● **WHAT IS REQUIRED**
Could you reproduce the lines below from the one with "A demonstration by" through the one with "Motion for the"? Keep both ends and add nothing.

══════════

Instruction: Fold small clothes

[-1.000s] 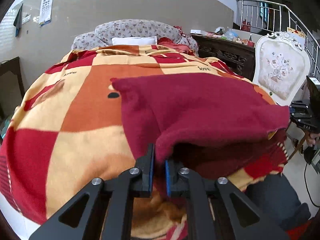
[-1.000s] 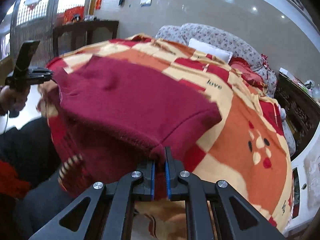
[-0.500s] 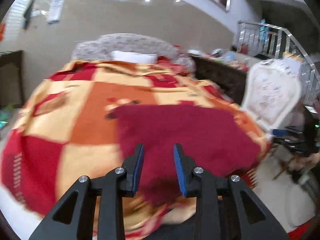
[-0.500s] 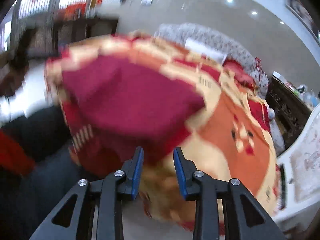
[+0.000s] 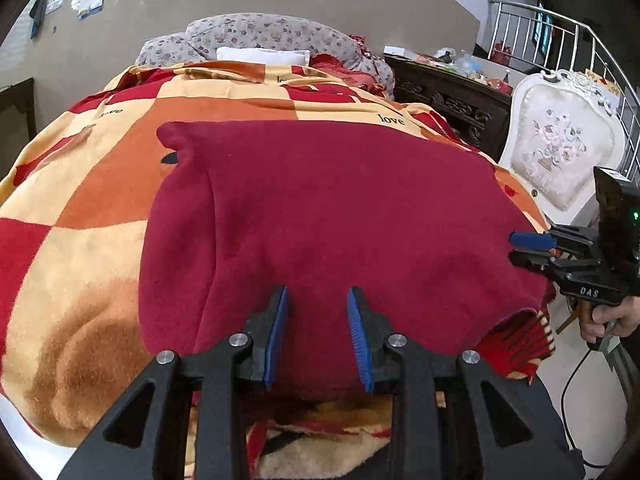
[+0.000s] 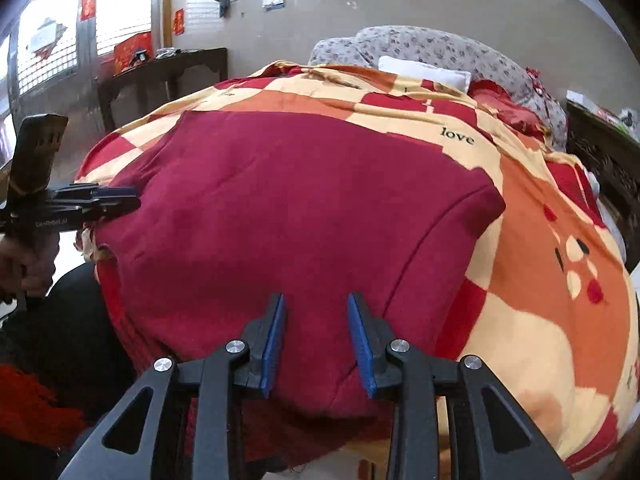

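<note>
Left wrist view: left gripper [image 5: 317, 300] and right gripper [image 6: 316, 306] spread, empty, over red garment's [image 5: 328, 216] near edge; blanket [image 5: 80, 248] bare leftward.

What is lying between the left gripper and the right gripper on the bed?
In both wrist views, only the dark red garment lies flat between the left gripper and the right gripper, on the checked blanket.

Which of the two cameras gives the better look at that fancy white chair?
The left wrist view. The white chair stands beside the bed at the right there, its carved back and flower-embroidered panel clearly visible. The right wrist view does not show the chair at all; it looks across the blanket toward the windows.
</note>
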`<state>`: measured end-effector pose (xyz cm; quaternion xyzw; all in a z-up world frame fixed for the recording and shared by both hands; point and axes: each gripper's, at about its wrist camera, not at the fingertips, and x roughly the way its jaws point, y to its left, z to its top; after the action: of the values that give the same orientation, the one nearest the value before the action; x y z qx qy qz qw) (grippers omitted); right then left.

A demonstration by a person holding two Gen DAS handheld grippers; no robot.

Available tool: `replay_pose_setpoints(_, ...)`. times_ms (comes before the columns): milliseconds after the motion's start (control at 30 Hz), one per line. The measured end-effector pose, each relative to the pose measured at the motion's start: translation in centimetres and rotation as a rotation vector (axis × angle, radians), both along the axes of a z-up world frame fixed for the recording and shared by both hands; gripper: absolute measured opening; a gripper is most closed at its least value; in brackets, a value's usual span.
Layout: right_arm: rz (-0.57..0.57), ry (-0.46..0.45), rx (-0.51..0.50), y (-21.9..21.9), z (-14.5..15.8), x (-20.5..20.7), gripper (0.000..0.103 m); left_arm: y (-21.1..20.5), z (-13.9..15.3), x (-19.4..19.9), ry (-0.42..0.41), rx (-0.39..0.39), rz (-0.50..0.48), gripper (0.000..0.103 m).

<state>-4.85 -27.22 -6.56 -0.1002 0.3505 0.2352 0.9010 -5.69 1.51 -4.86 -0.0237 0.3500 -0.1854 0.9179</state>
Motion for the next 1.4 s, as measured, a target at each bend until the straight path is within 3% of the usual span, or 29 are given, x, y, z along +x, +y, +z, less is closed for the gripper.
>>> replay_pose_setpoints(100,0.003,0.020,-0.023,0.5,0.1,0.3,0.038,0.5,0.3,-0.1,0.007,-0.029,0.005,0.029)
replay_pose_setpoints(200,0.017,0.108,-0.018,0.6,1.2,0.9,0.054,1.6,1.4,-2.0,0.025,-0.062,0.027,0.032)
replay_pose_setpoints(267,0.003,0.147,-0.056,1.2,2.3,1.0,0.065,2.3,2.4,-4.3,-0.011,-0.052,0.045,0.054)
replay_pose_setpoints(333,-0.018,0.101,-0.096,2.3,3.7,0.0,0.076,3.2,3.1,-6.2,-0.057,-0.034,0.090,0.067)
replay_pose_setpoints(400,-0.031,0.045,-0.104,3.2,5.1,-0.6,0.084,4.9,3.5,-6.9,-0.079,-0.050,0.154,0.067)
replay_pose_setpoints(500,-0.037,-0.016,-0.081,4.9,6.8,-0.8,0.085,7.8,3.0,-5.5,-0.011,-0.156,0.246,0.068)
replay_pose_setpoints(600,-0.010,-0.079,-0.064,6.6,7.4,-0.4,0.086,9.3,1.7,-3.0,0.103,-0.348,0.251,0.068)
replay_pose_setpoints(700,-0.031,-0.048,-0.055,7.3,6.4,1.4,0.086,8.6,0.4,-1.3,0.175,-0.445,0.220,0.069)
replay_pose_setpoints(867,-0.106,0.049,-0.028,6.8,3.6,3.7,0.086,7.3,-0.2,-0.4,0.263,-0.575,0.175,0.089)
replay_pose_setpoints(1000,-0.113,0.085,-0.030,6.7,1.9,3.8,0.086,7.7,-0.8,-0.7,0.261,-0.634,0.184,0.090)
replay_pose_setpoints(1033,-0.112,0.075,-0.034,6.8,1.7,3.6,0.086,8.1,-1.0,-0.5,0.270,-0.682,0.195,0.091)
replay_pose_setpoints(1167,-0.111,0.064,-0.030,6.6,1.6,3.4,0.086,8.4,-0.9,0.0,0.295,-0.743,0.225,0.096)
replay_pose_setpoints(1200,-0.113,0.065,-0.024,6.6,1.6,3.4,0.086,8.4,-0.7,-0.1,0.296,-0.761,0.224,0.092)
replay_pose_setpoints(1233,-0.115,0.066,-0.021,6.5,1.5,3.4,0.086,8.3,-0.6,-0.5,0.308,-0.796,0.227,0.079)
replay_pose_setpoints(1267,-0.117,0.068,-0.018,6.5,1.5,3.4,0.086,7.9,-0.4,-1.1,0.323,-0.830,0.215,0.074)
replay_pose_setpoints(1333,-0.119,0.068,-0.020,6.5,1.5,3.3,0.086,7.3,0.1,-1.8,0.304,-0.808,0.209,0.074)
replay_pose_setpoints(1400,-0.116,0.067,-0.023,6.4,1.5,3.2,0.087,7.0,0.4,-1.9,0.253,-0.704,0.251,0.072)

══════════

● **RESPONSE**
A demonstration by a person holding two Gen DAS handheld grippers; no robot.

Available tool: `replay_pose_setpoints(_, ...)`. times_ms (comes before the columns): milliseconds after the motion's start (control at 30 Hz), one per line. The measured end-effector pose, each relative to the pose measured at the motion's start: translation in centimetres and rotation as a rotation vector (axis × angle, radians), both along the axes of a z-up world frame fixed for the recording and shared by both hands; gripper: absolute measured opening; a gripper is most closed at its least value; in brackets, a value's usual span.
Layout: right_arm: rz (-0.57..0.57), ry (-0.46..0.45), rx (-0.51..0.50), y (-21.9..21.9), z (-14.5..15.8), x (-20.5..20.7), gripper (0.000..0.103 m); left_arm: y (-21.1..20.5), z (-13.9..15.3), x (-19.4..19.9), ry (-0.42..0.41), rx (-0.39..0.39), rz (-0.50..0.48), gripper (0.000..0.103 m).

<state>-4.85 -27.22 -6.56 -0.1002 0.3505 0.2352 0.9010 -5.69 1.51 -4.86 -0.0237 0.3500 -0.1854 0.9179</state>
Motion for the next 1.4 s, as measured, a target at each bend until the straight path is within 3% of the usual span, or 29 are given, x, y, z along +x, +y, +z, less is closed for the gripper.

Output for this exercise is complete.